First, we talk about characteristic functions. As noted, they are merely
functions which return either 1 or 0, True or False. They represent sets by
examining their argument and returning True if and only if the set they
represent contains that thing.

So, if x is a characteristic function and (x x) is True, then x "contains"
itself. Then N is just negation, so if N (x x) is True then x does not
"contain" itself. That much is simple.

Now we form a special new characteristic function, R, defined as

    
    
        R x = N (x x)
    

When is (R x) True? Exactly when x is "contained" in R. When does that happen?
When N (x x), e.g., when x does not "contain" itself.

So this is a well-defined characteristic function and therefore represents
what we might think is a well-defined set.

But what happens when we check (R R), i.e. to see if R contains itself?

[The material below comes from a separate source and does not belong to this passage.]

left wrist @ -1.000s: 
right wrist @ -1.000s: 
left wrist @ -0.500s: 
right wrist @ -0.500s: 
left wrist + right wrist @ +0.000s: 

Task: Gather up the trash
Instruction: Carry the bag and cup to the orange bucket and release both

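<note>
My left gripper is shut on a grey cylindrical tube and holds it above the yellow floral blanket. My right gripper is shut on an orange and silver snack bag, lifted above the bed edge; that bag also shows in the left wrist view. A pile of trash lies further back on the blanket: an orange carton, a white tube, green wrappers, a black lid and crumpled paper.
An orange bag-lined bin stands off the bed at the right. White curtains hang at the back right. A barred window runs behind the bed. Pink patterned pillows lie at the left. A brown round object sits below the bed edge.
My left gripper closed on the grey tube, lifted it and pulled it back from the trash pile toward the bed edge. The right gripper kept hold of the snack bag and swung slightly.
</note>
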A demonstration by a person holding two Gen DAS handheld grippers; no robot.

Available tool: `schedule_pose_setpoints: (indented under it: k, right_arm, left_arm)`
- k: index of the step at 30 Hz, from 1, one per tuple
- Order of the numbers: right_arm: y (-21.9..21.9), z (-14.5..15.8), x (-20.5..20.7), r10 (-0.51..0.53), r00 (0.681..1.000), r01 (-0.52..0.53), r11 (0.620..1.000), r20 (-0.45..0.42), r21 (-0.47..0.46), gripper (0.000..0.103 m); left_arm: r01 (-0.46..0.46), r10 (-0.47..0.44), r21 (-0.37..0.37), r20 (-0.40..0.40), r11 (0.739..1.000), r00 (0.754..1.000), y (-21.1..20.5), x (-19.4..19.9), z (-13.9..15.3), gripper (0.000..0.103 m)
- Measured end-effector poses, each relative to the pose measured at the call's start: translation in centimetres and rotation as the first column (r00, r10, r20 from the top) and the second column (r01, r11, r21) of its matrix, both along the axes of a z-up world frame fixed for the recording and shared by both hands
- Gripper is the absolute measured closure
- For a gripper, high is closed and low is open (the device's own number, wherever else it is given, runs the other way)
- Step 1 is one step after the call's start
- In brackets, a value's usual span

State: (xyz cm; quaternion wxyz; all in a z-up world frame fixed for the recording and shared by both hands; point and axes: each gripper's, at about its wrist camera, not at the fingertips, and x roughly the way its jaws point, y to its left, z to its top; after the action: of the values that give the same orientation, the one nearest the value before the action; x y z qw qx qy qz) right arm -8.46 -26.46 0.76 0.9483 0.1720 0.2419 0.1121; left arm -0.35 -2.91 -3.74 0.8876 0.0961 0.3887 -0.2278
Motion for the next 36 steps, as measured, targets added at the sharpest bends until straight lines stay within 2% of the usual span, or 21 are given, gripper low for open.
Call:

Well, R, by definition, contains all things which are not members of
themselves. If R is in R then (R R) is True, but then N (R R) is False and (R
R) = False. Contradiction!

We can inline R into (R R) in order to take a look at the functional form.

    
    
        (\x -> N (x x)) (\x -> N (x x))
    

and the author notes that this is the same form as the Y-combinator with its
first argument specialized to N.

    
    
        Y f = (\x -> f (x x)) (\x -> f (x x))
        Y N = R R
    

And there we go!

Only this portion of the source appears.